Member of the Regional Council of Tuscany
- In office 8 October 2020 – 11 October 2025

Personal details
- Born: 4 March 1957 (age 69) Grosseto, Italy
- Party: Lega (2015–24) Us Moderates (since 2025)
- Alma mater: University of Florence University of Siena
- Profession: Dentist

= Andrea Ulmi =

Italian politician (born 1957)

Andrea Ulmi (born 4 March 1957) is an Italian dentist and politician who served as a member of the Regional Council of Tuscany from 2020 to 2025.

==Life and career==
Born in Grosseto on 4 March 1957 to Ulisse, a doctor, Ulmi graduated in medicine and surgery from the University of Florence, specializing in odontostomatology at the University of Siena. He obtained two postgraduate master's degrees, one in Padua and one in Florence. He was the president of the Provincial Commission of Dentists of Grosseto and a member of the provincial council of the Order of Physicians and Dentists. He served for twelve years as president of the local section of ANDI (National Association of Italian Dentists) as well as president and regional secretary of the Tuscan branch of the same trade union organization.

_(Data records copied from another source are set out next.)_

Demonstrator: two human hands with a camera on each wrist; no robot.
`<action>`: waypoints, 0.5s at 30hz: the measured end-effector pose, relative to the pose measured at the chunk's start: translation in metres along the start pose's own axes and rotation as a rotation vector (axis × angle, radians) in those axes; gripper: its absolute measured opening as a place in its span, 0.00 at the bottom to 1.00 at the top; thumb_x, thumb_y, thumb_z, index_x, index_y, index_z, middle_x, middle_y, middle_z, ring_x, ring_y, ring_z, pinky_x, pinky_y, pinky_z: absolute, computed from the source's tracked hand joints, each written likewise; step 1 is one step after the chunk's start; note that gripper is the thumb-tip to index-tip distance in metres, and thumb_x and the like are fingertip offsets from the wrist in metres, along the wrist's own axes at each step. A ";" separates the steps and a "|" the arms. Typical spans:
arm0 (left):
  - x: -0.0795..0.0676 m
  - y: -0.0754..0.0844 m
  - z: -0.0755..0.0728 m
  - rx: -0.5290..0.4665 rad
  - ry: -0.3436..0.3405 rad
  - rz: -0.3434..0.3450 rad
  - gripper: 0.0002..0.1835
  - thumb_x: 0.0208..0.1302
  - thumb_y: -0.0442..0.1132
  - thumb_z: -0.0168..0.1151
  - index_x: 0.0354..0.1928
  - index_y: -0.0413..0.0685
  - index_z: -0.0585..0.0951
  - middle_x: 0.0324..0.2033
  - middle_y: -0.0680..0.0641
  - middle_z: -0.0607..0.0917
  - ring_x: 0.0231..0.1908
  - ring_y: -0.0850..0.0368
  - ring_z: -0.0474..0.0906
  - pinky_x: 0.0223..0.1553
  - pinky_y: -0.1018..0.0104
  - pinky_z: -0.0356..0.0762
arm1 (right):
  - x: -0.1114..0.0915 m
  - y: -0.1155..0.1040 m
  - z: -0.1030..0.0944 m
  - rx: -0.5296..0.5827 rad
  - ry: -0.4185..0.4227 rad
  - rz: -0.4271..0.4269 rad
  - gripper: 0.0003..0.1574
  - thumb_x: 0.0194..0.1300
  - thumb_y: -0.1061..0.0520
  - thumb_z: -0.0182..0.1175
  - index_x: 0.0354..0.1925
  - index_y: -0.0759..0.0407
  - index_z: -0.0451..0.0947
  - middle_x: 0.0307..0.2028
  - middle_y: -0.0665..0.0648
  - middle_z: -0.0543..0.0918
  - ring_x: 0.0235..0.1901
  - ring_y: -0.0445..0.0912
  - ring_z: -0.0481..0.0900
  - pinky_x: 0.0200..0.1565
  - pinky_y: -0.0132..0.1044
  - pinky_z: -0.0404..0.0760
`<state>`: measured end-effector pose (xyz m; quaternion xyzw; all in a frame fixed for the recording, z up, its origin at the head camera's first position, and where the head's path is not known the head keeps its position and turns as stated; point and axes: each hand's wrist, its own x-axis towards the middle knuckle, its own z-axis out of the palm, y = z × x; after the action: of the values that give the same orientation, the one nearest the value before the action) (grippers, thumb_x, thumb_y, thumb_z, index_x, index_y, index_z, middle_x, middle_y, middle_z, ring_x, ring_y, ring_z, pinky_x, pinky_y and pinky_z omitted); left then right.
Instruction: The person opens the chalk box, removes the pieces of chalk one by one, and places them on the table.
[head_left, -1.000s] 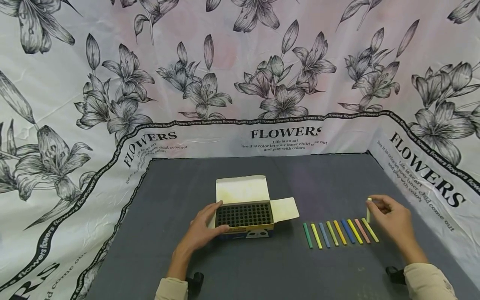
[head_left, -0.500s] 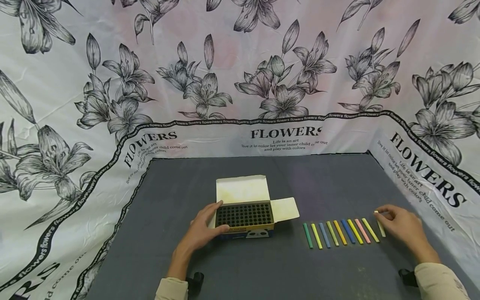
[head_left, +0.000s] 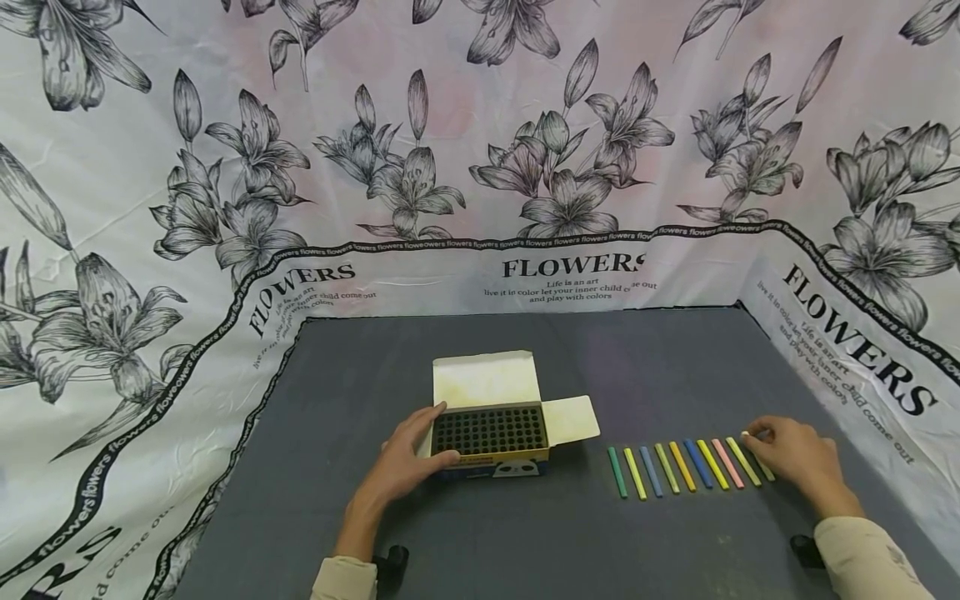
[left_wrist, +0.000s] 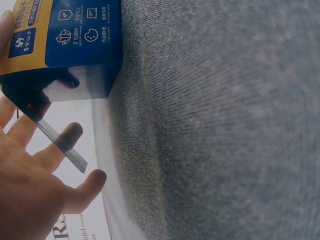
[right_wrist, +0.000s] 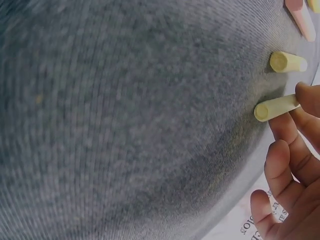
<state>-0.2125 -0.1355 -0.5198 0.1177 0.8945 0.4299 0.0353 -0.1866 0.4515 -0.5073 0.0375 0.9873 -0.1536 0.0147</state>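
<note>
Near the middle of the dark table stands a blue and yellow chalk box (head_left: 491, 462), its lid and side flap folded out and its holed tray showing. My left hand (head_left: 405, 462) holds the box at its left end, thumb at the front and a finger at the back corner; the left wrist view shows the other fingers spread beside the box (left_wrist: 85, 42). My right hand (head_left: 801, 457) pinches a pale chalk stick (right_wrist: 275, 107) between thumb and finger, low at the right end of a row. A yellow chalk stick (right_wrist: 287, 62) lies next to it, slightly apart.
Several coloured chalk sticks lie side by side, from a green stick (head_left: 617, 472) to a pink stick (head_left: 727, 463), right of the box. The box's flap (head_left: 570, 419) juts out toward them. A flower-printed cloth (head_left: 570, 283) borders the dark table (head_left: 480, 542).
My right hand has moved right and down, bringing the pale chalk stick from upright to low beside the row's end, then shifted slightly left. My left hand and the box stay put.
</note>
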 end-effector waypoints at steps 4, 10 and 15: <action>0.000 0.000 0.000 -0.006 0.001 0.007 0.45 0.59 0.57 0.74 0.77 0.63 0.67 0.76 0.41 0.65 0.76 0.34 0.57 0.68 0.20 0.45 | 0.000 -0.002 0.002 0.001 0.000 0.006 0.21 0.72 0.47 0.60 0.49 0.63 0.85 0.41 0.69 0.87 0.34 0.58 0.83 0.33 0.53 0.66; 0.000 -0.001 0.000 0.001 -0.002 0.010 0.45 0.59 0.57 0.74 0.77 0.63 0.67 0.76 0.42 0.66 0.76 0.35 0.58 0.68 0.20 0.46 | 0.002 -0.002 0.004 0.004 -0.020 0.024 0.21 0.71 0.48 0.60 0.49 0.64 0.84 0.40 0.67 0.88 0.34 0.57 0.82 0.34 0.55 0.66; 0.001 -0.001 0.001 0.008 -0.005 0.001 0.45 0.59 0.58 0.74 0.77 0.64 0.67 0.77 0.43 0.65 0.77 0.36 0.58 0.69 0.21 0.45 | 0.003 -0.001 0.005 0.007 -0.030 0.035 0.23 0.72 0.46 0.60 0.50 0.64 0.84 0.41 0.68 0.88 0.35 0.59 0.82 0.35 0.56 0.66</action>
<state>-0.2132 -0.1357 -0.5212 0.1197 0.8960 0.4261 0.0369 -0.1893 0.4495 -0.5118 0.0526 0.9857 -0.1571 0.0322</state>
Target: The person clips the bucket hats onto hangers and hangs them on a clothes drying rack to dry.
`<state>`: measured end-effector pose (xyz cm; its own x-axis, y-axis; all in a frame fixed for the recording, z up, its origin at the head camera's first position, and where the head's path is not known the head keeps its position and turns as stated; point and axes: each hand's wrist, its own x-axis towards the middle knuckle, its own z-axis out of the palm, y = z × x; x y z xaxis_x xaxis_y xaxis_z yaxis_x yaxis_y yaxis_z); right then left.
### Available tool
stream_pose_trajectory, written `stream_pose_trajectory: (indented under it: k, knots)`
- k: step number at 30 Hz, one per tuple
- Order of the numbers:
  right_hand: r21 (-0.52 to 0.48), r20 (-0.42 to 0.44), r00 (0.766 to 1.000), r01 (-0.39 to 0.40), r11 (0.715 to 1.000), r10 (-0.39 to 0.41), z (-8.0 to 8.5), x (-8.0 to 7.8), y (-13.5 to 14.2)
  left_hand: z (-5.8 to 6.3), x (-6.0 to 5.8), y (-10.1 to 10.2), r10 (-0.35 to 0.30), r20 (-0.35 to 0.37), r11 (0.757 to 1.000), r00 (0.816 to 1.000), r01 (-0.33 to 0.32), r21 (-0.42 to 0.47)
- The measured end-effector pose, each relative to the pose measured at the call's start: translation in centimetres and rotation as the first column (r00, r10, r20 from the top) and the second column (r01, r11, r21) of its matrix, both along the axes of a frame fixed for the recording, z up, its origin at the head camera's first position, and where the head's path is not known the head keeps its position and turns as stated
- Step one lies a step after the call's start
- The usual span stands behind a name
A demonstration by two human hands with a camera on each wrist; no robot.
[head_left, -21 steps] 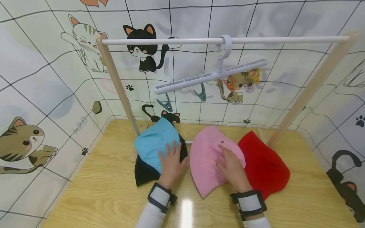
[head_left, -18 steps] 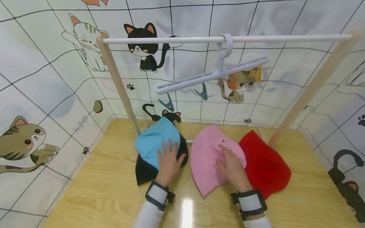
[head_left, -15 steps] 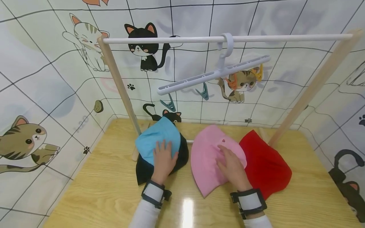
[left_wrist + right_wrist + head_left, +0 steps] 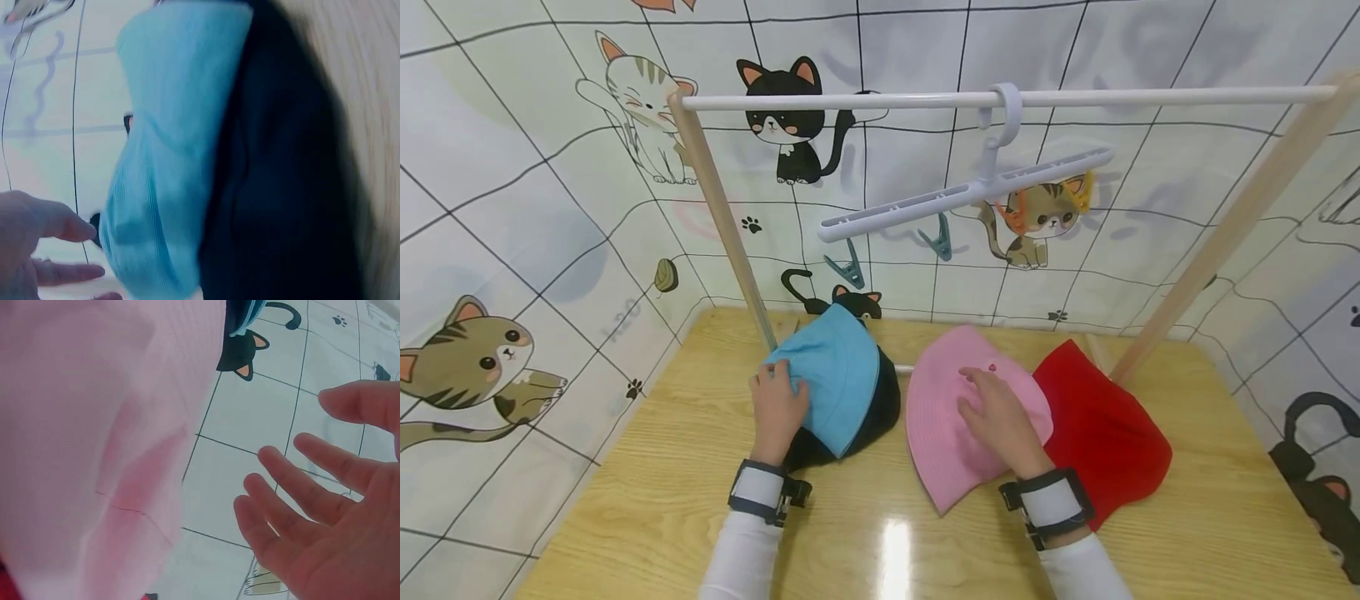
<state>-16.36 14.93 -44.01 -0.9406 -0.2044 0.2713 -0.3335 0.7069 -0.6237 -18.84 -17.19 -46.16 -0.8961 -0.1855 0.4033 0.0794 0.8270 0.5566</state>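
A light blue bucket hat (image 4: 838, 375) lies over a black hat (image 4: 883, 408) at the left of the table. My left hand (image 4: 777, 408) is at the left side of the blue hat, fingers bent loosely. In the left wrist view, a small gap shows between its fingers (image 4: 59, 222) and the blue cloth. A pink bucket hat (image 4: 936, 417) lies right of centre, partly covering a red hat (image 4: 1108, 442). Over the pink hat is my right hand (image 4: 1000, 417), its fingers spread and relaxed. The right wrist view shows those fingers (image 4: 275, 519) apart from the pink cloth.
Behind the hats, a wooden rack with a white rail (image 4: 887, 101) spans the table (image 4: 647, 500). From the rail hangs a tilted white hanger (image 4: 910, 208) with teal clips (image 4: 848, 271) and an orange and a yellow clip. A cat-patterned backdrop surrounds the table.
My left hand has moved left across the blue hat to its left side. The blue and black hats have turned slightly, with the black lower-left corner drawn in. My right hand stays over the pink hat.
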Motion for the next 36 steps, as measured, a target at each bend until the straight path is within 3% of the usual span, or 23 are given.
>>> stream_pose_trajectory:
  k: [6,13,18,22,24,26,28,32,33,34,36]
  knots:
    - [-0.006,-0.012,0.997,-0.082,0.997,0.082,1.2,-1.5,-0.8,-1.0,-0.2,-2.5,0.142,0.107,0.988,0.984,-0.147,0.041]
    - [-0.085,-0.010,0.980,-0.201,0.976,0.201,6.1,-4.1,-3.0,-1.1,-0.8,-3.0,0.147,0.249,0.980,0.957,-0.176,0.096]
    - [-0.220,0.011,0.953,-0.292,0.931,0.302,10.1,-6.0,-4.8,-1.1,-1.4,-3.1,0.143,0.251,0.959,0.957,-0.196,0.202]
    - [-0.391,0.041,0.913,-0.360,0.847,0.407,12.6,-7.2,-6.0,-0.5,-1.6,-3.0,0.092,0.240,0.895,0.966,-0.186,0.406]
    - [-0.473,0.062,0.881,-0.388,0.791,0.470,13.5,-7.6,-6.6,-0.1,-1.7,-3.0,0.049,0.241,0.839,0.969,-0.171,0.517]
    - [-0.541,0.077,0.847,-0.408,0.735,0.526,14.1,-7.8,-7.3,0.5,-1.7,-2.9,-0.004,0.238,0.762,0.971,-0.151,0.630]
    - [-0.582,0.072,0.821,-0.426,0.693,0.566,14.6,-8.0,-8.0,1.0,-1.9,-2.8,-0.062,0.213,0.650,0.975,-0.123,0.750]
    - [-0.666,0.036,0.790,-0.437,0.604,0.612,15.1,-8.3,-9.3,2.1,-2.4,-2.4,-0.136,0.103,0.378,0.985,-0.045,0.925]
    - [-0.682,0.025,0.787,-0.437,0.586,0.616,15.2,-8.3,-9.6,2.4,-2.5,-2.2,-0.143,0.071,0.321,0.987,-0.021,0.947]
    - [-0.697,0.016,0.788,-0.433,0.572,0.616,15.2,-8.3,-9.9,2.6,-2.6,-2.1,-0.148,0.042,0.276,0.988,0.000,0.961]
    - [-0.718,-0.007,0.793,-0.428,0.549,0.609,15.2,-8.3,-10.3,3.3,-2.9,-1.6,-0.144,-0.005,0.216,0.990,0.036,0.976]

Ulmi entered politics in 2011, running for the municipal council of Grosseto for a civic list in support of the mayoral candidacy of Mario Lolini from the People of Freedom party. Despite Lolini's defeat, Ulmi was elected to the city council. He later joined the Lega, and in 2016 he was re-elected as a councilor. In 2017, he was appointed provincial secretary of the party.

In 2020, he was elected to the Regional Council of Tuscany in the Grosseto constituency, receiving 5,837 votes. Ulmi left the Lega in March 2024.

In the 2025 Tuscan regional election, he ran for the Regional Council on the Us Moderates list, in support of the center-right candidate Alessandro Tomasi. The list performed below expectations, reaching only 1.15% of the vote, and Ulmi was not re‑elected.